WORK REQUIRED: Nothing is to be altered; the data must be repeated exactly.

DATASET SECTION:
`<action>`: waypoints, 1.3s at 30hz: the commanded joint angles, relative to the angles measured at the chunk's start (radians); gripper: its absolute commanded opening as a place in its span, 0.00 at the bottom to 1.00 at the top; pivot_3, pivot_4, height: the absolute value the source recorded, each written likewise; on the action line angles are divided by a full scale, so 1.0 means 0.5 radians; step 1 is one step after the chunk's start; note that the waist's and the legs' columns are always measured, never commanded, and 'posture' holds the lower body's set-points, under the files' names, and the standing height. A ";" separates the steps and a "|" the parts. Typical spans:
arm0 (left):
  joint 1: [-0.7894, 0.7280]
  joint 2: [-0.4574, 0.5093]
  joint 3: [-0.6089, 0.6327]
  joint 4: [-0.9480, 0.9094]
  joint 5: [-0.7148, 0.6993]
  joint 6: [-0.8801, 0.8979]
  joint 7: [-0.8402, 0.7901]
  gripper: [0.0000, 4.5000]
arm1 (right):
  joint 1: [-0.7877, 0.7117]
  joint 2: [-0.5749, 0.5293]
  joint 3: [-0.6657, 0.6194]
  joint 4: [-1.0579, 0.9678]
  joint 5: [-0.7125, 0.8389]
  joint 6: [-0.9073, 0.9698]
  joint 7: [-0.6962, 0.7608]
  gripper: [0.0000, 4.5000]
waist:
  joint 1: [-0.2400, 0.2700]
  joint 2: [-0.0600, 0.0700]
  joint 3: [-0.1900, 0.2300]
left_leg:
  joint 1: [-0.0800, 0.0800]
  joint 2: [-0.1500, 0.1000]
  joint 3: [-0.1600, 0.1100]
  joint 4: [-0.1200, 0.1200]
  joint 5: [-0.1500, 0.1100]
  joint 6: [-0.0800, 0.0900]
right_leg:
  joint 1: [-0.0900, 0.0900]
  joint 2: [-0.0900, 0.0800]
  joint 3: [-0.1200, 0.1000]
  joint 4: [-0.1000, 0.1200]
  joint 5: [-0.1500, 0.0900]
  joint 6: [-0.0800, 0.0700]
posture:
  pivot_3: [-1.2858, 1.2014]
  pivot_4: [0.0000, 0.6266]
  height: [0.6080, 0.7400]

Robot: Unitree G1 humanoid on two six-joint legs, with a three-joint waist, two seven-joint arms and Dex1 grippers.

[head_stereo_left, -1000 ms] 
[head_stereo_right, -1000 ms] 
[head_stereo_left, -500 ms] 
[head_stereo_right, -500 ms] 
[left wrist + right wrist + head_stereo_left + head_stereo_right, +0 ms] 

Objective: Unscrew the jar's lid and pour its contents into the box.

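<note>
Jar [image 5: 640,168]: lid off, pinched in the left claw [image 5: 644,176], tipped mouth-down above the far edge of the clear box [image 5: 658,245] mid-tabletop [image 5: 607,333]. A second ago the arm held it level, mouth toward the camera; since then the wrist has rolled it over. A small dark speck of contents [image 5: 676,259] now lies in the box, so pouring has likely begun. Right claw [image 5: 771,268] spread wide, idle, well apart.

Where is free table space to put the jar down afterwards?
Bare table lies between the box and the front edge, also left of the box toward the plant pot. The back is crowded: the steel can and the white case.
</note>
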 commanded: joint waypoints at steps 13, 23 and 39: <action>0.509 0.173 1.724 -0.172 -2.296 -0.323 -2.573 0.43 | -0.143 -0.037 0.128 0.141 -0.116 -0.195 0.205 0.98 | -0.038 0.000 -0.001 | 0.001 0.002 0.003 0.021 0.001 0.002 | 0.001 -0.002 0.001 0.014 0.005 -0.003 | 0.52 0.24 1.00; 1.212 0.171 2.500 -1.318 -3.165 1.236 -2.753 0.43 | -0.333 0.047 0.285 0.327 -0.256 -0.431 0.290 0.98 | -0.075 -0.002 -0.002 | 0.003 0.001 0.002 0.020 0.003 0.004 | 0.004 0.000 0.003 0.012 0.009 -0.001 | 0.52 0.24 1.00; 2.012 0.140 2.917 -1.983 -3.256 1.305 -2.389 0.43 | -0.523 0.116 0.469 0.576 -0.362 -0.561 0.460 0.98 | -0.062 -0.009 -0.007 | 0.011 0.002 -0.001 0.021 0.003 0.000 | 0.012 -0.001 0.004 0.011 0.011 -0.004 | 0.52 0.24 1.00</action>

OUTPUT OF THE TASK:
`<action>`: waypoints, 1.3s at 30hz: the commanded joint angles, relative to the angles measured at the chunk's start (radians); gripper: its absolute commanded opening as a place in its span, 0.00 at the bottom to 1.00 at the top; pivot_3, pivot_4, height: the absolute value the source recorded, each written likewise; on the action line angles are divided by a full scale, so 1.0 means 0.5 radians; step 1 is one step after the chunk's start; note that the waist's and the legs' columns are always measured, never commanded, and 'posture' holds the lower body's set-points, under the files' names, and the standing height. A ";" separates the steps and a "|" the parts. Typical spans:
arm0 (left):
  joint 1: [-0.7894, 0.7280]
  joint 2: [-0.4574, 0.5093]
  joint 3: [-0.6089, 0.6327]
  joint 4: [-0.9480, 0.9094]
  joint 5: [-0.7148, 0.6993]
  joint 6: [-0.8801, 0.8979]
  joint 7: [-0.8402, 0.7901]
  gripper: [0.0000, 4.5000]
arm1 (right):
  joint 1: [-0.7877, 0.7117]
  joint 2: [-0.5749, 0.5293]
  joint 3: [-0.6657, 0.6194]
  joint 4: [-1.0579, 0.9678]
  joint 5: [-0.7125, 0.8389]
  joint 6: [-0.9073, 0.9698]
  joint 7: [-0.6962, 0.7608]
  gripper: [0.0000, 4.5000]
waist:
  joint 1: [-0.2400, 0.2700]
  joint 2: [-0.0600, 0.0700]
  joint 3: [-0.1900, 0.2300]
left_leg:
  joint 1: [-0.0800, 0.0800]
  joint 2: [-0.1500, 0.1000]
  joint 3: [-0.1600, 0.1100]
  joint 4: [-0.1200, 0.1200]
  joint 5: [-0.1500, 0.1100]
  joint 6: [-0.0800, 0.0900]
right_leg:
  joint 1: [-0.0900, 0.0900]
  joint 2: [-0.0900, 0.0800]
  joint 3: [-0.1200, 0.1000]
  joint 4: [-0.1000, 0.1200]
  joint 5: [-0.1500, 0.0900]
  joint 6: [-0.0800, 0.0700]
posture:
  pivot_3: [-1.2858, 1.2014]
  pivot_4: [0.0000, 0.6266]
  height: [0.6080, 0.7400]

Robot: Unitree G1 humanoid on two six-joint legs, with a three-joint waist, two seven-joint arms and Dex1 grippers.

[head_stereo_left, -1000 ms] 
[head_stereo_right, -1000 ms] 
[head_stereo_left, -500 ms] 
[head_stereo_right, -500 ms] 
[left wrist + right wrist + head_stereo_left + head_stereo_right, +0 ms] 

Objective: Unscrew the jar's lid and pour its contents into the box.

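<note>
Jar [image 5: 640,168]: lid off, pinched in the left claw [image 5: 644,176], tipped mouth-down above the far edge of the clear box [image 5: 658,245] mid-tabletop [image 5: 607,333]. A second ago the arm held it level, mouth toward the camera; since then the wrist has rolled it over. A small dark speck of contents [image 5: 676,259] now lies in the box, so pouring has likely begun. Right claw [image 5: 771,268] spread wide, idle, well apart.

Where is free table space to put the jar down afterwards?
Bare table lies between the box and the front edge, also left of the box toward the plant pot. The back is crowded: the steel can and the white case.
</note>
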 commanded: joint waypoints at steps 13, 23 and 39: <action>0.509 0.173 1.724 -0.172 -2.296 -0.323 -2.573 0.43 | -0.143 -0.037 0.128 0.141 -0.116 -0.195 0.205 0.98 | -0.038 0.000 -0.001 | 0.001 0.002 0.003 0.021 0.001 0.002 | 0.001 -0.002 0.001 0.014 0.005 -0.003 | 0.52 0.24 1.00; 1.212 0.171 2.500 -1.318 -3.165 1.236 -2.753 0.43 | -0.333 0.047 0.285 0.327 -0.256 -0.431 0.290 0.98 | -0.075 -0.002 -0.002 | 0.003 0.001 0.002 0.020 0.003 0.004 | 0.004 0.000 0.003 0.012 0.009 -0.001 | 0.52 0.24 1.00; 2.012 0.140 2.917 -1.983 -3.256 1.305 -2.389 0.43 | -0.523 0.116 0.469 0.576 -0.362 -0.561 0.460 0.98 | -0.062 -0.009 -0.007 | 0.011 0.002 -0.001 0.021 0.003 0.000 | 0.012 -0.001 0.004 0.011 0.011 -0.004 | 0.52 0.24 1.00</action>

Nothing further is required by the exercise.